On our way to discussing these tales in the light of mythology, we can connect and...
The Iliad and The Epic of Gilgamesh both belong to a conversation on ancient literature and, to varying degrees, to a conversation on myth narratives. Yet one is more fully "mythological" than the other.
On our way to discussing these tales in the light of mythology, we can connect and contrast these works in a variety of ways. First, one of the most notable connections is the similar social function that these works may have played for their respective audiences.
In some ways, these are both works about national origins. The Iliad tells the tale of how a host of disparate armies came together to fight under one banner (more or less), the banner of the king, Agamemnon. A league of armies was formed and, from there, history tells the tale of the rise of Greece. This is the story of what it means to be Greek. It is also a story that defines what it means to be heroic as the narrative offers numerous examples of heroic figures from Achilles and Hector, to Odysseus and Patroclus.
The Epic of Gilgamesh does similar cultural work, as it offers a narrative of how the city-state of Uruk came to be ruled by a great king. Further, it tells the story of how this king learned compassion and humanity through his brotherhood with Enkidu, and demonstrated the qualities of a hero by defeating Humbaba and attaining wisdom in the form of a secret underwater plant that grants eternal life.
Seen in this light, both of these stories function in the same general vein in terms of how they communicate a civic identity and also communicate the traits held in esteem by the community.
While these texts differ in a variety of ways including the sheer scope of each story (in terms of the number of characters, the length of the narrative, the complexity of the plot, etc.), the most important difference in these texts may be how we can or cannot read them on the level of metaphor.
The Iliad can be read as a myth and as an epic piece of narrative entertainment, but it leans heavily toward the latter. Gilgamesh, with its two part structure and its graphically drawn, clearly delineated archetypal characters can really only be read as a myth tale, according to the prevailing definition of the myth.
Myth tales, according to scholars like Joseph Campbell, are intended to be read metaphorically. The Epic of Gilgamesh presents us with a figurative scenario regarding human morality. We are invited to read its characters and its actions symbolically.

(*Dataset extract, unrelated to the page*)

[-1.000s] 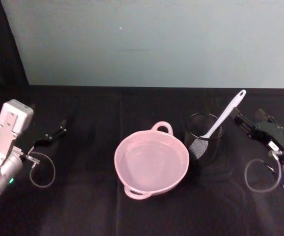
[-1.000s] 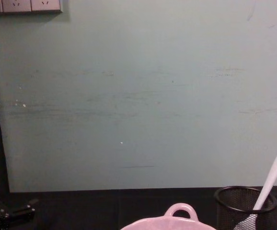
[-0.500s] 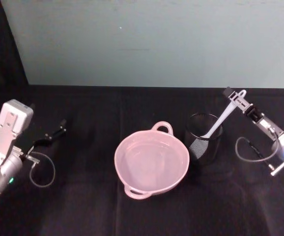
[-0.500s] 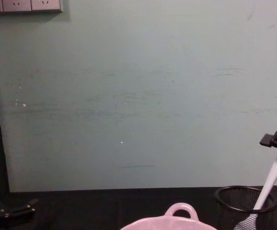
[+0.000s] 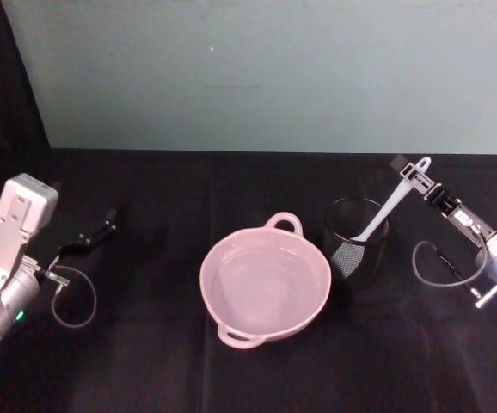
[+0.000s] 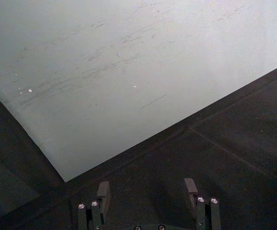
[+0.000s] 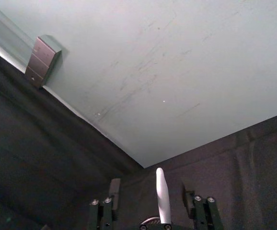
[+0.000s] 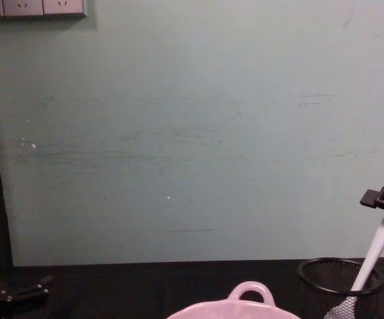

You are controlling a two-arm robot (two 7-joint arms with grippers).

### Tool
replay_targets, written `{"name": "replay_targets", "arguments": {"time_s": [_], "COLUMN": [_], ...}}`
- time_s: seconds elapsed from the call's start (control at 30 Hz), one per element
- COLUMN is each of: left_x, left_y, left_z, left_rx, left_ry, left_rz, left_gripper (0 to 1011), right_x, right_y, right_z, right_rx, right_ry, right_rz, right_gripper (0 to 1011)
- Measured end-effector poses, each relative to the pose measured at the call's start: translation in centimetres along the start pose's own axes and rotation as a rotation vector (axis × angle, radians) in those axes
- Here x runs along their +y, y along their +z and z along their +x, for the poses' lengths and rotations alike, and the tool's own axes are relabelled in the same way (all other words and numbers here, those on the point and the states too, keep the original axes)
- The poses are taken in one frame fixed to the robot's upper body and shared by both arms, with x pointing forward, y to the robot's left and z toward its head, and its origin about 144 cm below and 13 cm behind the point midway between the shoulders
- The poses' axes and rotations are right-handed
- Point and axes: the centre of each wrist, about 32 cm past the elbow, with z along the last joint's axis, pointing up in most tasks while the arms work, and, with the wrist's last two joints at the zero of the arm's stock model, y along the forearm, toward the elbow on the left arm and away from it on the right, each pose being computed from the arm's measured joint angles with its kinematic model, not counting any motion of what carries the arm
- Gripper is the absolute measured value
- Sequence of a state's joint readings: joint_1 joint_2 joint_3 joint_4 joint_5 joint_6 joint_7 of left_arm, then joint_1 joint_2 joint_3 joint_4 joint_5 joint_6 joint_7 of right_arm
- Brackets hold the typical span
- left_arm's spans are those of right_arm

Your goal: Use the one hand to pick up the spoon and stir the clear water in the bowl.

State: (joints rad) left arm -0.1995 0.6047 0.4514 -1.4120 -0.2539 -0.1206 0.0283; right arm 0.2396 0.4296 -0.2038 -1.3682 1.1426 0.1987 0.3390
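Right hand (image 5: 413,173) risen to spoon (image 5: 386,209) top, fingers (image 7: 113,189) apart astride handle; blade veiled inside mesh cup (image 5: 371,258); left hand (image 5: 107,226) parked, spread.

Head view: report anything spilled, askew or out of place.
Nothing stands out. The bowl sits upright, no spill visible around it; the spoon leans in the mesh cup, handle top inside the open right end effector. Left end effector rests far left.

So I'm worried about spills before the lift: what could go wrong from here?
The right gripper stands open around just the tip of the spoon handle; closing there may give a weak hold that slips or swings. The blade sits in the mesh cup, so a slanted pull could tip the cup toward the water-filled bowl beside it. The left gripper idles far left.
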Motion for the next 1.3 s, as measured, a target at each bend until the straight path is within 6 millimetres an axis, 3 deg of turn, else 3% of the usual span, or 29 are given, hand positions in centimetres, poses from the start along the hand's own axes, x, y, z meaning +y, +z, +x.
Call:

The king is unsympathetic and abusive, but is then challenged by a figure who is his brother and his equal. This binary pairing is starkly metaphorical in its depiction of the process of coming of age, by realizing humility through human connection. This metaphorical clarity continues as the hero overcomes obstacles to attain the wisdom of compassion, even as that compassion is bolstered by determination and courage. Thus, Gilgamesh finds his true (and singular) self. In short, the figures in the story are vehicles for the social lessons embedded in the tale.
The Iliad may offer similar lessons but we have to dig much deeper and ignore quite a bit of the narrative material in order to resolve the complexities of Achilles, Paris, Menelaus and others into legible metaphors. This is not a tale intended centrally to convey a social lesson or to reify the rules of social coherence, which is generally understood to be a main function of pure myth tales. Instead, we have an uncertain set of heroes existing in a world that is unstable, as the gods repeatedly disturb any integrity the human plane might build for itself.
The intricacy and complexity of The Iliad tends to remove it from some of the “functions of mythology” that Joseph Campbell describes:
Myth basically serves four functions. The first is the mystical function... realizing what a wonder the universe is, and what a wonder you are, and experiencing awe before this mystery....The second is a cosmological dimension, the dimension with which science is concerned – showing you what shape the universe is, but showing it in such a way that the mystery again comes through.... The third function is the sociological one – supporting and validating a certain social order.... It is the sociological function of myth that has taken over in our world – and it is out of date.... But there is a fourth function of myth, and this is the one that I think everyone must try today to relate to – and that is the pedagogical function, of how to live a human lifetime under any circumstances.
With this definition of myth in mind, we can argue that one of our texts checks all of the boxes and the other does not. The Epic of Gilgamesh ends with a tidy oration on the death of Gilgamesh where it is possible to say, “O Gilgamesh, this was the meaning of your dream.” We have an epic poem that fulfills the requirements for a certain metaphorical transparency of a myth tale.
The Iliad, on the other hand, ends with an appropriately obscure episode where Achilles has risen again in his might but agrees to hold off his troops so that Hector can be properly buried and mourned. These two different endings point to the essential differences of the texts. While both are epic poems, one is primarily a myth tale and the other is an epic adventure less open to direct metaphorical readings.